Pathological demand in ridesharing - confounding with demand

This post is part 1 of the "Introduction to Pricing and Pathological Demand" series:

  1. Pathological demand in ridesharing - confounding with demand
  2. Pathological demand with flights - using instrumental variables

Introduction

During the training steps, machine learning models learn how the features (or inputs) are correlated with the target variable you are trying to predict. If you are just trying to make predictions, without driving the inputs, then the difference between correlation and causation isn't important.

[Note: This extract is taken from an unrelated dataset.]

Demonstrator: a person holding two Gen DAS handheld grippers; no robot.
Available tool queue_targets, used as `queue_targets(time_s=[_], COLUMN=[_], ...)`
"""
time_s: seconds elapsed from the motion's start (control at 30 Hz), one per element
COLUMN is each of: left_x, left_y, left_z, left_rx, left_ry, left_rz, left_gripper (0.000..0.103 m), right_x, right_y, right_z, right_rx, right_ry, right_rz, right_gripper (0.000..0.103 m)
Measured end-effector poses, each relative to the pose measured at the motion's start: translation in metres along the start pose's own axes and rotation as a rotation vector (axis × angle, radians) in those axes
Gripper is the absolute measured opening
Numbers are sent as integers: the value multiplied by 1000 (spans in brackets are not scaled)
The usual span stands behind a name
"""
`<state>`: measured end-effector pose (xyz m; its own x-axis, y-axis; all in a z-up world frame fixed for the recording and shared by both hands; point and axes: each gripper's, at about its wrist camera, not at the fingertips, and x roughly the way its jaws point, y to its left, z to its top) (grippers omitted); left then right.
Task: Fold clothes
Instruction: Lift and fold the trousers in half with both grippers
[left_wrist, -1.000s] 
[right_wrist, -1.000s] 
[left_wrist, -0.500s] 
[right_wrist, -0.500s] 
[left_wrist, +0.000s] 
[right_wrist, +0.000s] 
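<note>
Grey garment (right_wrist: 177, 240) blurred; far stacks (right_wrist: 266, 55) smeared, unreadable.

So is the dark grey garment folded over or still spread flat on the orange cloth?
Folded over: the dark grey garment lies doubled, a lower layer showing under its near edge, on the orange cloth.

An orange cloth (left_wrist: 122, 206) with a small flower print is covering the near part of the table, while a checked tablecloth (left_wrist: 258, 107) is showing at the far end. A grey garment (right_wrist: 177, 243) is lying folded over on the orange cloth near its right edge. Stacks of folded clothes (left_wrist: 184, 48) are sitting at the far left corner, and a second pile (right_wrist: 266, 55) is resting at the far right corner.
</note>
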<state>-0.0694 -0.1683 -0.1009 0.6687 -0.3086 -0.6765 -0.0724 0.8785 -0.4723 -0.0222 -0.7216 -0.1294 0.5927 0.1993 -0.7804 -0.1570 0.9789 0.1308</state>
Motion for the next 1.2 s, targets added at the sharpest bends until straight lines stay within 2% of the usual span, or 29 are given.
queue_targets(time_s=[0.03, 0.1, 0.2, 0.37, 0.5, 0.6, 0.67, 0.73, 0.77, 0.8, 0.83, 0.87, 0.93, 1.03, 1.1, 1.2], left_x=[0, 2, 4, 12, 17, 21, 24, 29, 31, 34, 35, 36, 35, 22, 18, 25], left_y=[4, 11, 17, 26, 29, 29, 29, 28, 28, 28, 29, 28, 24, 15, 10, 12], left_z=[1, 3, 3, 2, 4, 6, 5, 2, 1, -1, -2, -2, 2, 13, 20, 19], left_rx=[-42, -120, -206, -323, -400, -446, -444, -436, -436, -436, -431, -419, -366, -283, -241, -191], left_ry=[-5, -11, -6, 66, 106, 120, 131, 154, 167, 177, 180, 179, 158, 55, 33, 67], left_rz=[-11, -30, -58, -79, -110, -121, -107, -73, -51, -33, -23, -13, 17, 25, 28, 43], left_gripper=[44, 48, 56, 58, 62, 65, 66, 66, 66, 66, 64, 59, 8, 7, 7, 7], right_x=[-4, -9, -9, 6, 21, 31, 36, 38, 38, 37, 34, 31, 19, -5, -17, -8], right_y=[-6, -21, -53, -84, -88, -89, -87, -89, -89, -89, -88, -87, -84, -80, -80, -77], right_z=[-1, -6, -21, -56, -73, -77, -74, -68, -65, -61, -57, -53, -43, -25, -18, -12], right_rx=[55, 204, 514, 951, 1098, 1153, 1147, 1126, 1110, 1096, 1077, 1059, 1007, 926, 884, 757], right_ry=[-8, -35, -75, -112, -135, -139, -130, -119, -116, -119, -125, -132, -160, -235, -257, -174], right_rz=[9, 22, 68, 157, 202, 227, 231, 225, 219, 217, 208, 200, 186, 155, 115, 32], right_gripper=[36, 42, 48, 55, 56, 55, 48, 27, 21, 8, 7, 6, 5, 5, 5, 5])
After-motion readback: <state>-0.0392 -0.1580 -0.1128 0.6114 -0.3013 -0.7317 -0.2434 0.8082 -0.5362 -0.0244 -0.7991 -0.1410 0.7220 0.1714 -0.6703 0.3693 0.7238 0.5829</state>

As argued in a previous article, often one of the goals (if not the goal) of a data science project is to identify what features our prediction is sensitive to, and inform how we should change our business practices. This approach only works if our correlations are causal. As a simple example, when looking at ice-cream sales, we might find

  1. Temperature is positively correlated with ice-cream sales in a city
  2. The number of cars is positively correlated with ice-cream sales in a city

The first relationship is (likely) causal; more people seek out cold foods on hot days. Our business cannot do much to control the temperature, so this insight isn''t that useful. The second relationship is not causal; the number of cars is positively correlated with the population of the city, as is the amount of ice-cream consumed. Introducing more people would increase the number of cars and amount of ice-cream consumed, but just bringing more cars into the city would not have the desired effect of boosting ice-cream sales.

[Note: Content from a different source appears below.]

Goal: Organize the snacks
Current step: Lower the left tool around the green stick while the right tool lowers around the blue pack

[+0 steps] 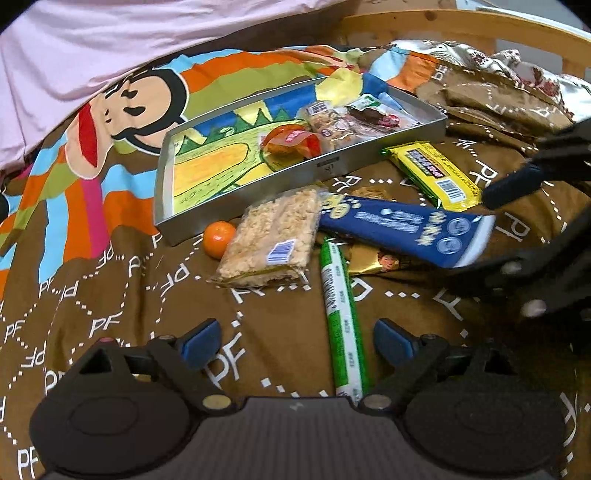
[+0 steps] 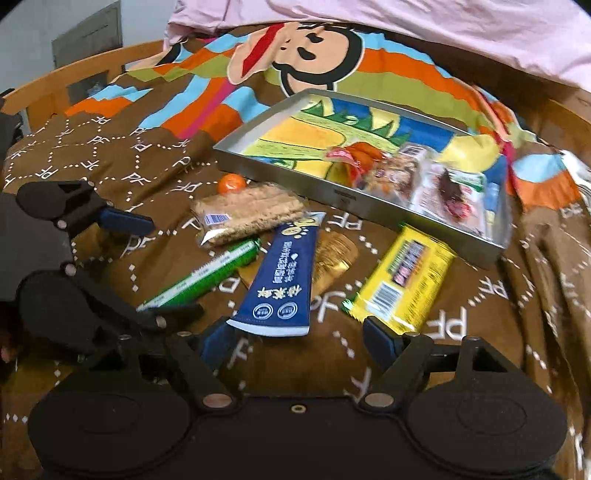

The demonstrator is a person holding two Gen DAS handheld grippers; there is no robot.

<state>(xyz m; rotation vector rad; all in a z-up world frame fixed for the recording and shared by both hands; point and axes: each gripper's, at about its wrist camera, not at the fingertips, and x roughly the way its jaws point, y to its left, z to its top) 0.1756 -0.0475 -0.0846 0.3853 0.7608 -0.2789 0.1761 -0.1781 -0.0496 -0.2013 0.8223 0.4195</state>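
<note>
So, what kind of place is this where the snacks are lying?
Most likely a bedroom: the snacks lie on a bed, on a brown cartoon-print duvet, with a wooden bed frame behind and a pink sheet beside it.

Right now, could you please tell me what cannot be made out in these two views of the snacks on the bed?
- Gold packet: mostly hidden under the blue packet, both views.
- Snacks in the tin tray: motion-blurred in the right wrist view, labels unreadable.
- Green stick: near end hidden behind the left hand-held gripper, left wrist view.
- Yellow bar: print too small to read.
</note>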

This article looks at a relatively common occurance of pathological demand, where when we find a positive correlation between price and number of sales. For example, hotel rooms have wildly varying demand, and hotels change their prices according to what they forecast demand to be. If we looked at price of room against bookings, we would see more rooms getting booked as the price increased. The bookings don't because the prices go up, we are seeing this relationship because we demand for the rooms is highest when the prices are highest.

We don't want to compare the high number of bookings for a $\text{\$}$300/night room on labor day weekend, to the low number of books at $\text{\$}$80/night room in the first weekend of February, and use that to conclude we should raise prices. What we want is an estimate of how many bookings we would make if we charged a different price on labor day weekend (with a similar analysis for our $80/night price for the first weekend of February).

This is an example of Simpson's paradox, where we see a (pathological) postitive correlation between price and bookings if we ignore demand, but a (expected) negative correlation if we control for demand. We'll look at two different examples of how to estimate the effect of changing the price:

  • Ridesharing apps: where we can measure demand, and control for it (this article)
  • Flight bookings: using instrumental variables (next article in series)

Ridesharing

Let's simulate some ridesharing data. For the moment, we will eliminate (important!) variables such as distance traveled. We will control our app through surge pricing, by charging a lot when lots of people are demanding rides, which we can use to encourage more drivers out.

  • There is an external demand, which is in dollars, which measures the amount a typical customer is willing to pay for a ride.
  • When demand is high, more users open the app to check the price of the ride.
  • After seeing the price, the customer decides whether or not to take the ride.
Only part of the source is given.